▶ Work item: Work out how many lines below contain "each". Provide only the figure.

▶ Supplied material:
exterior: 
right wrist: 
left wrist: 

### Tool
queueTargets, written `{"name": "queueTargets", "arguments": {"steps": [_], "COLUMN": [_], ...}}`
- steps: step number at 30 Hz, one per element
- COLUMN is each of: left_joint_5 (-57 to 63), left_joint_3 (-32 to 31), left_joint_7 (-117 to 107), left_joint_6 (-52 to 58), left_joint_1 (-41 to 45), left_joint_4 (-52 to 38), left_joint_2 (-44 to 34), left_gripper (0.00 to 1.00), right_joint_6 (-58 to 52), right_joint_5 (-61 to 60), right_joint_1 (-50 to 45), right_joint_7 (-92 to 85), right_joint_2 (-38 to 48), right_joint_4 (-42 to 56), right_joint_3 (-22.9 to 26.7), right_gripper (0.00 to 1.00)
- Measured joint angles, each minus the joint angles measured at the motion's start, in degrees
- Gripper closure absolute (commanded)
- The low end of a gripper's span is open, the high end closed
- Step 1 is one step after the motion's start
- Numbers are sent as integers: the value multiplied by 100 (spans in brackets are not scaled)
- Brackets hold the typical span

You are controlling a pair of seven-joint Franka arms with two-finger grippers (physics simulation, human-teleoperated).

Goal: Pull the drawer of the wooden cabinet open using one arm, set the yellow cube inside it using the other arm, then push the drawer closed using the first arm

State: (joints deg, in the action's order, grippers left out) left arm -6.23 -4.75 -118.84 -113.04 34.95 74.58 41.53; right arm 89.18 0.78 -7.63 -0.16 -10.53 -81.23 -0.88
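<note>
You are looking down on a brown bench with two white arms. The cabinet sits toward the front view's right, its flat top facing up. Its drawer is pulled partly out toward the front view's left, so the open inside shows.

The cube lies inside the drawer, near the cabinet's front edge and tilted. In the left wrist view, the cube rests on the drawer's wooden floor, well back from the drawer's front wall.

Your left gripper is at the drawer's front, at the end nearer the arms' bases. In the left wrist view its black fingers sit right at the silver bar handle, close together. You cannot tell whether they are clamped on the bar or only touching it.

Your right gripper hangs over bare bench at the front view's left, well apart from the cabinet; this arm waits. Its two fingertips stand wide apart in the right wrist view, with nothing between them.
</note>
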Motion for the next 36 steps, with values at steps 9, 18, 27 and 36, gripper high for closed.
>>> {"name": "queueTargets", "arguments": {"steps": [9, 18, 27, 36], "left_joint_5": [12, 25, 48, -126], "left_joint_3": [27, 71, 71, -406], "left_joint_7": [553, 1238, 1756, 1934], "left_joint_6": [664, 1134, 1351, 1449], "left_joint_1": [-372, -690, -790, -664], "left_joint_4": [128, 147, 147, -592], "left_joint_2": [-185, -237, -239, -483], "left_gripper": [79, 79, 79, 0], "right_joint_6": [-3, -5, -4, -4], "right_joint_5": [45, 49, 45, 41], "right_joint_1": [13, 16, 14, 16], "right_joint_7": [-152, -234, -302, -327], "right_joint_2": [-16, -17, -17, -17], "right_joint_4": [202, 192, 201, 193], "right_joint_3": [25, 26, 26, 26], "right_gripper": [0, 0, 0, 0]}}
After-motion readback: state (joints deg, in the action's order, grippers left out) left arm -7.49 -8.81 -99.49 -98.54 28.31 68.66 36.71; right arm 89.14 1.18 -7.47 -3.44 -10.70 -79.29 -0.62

▶ Response area: 2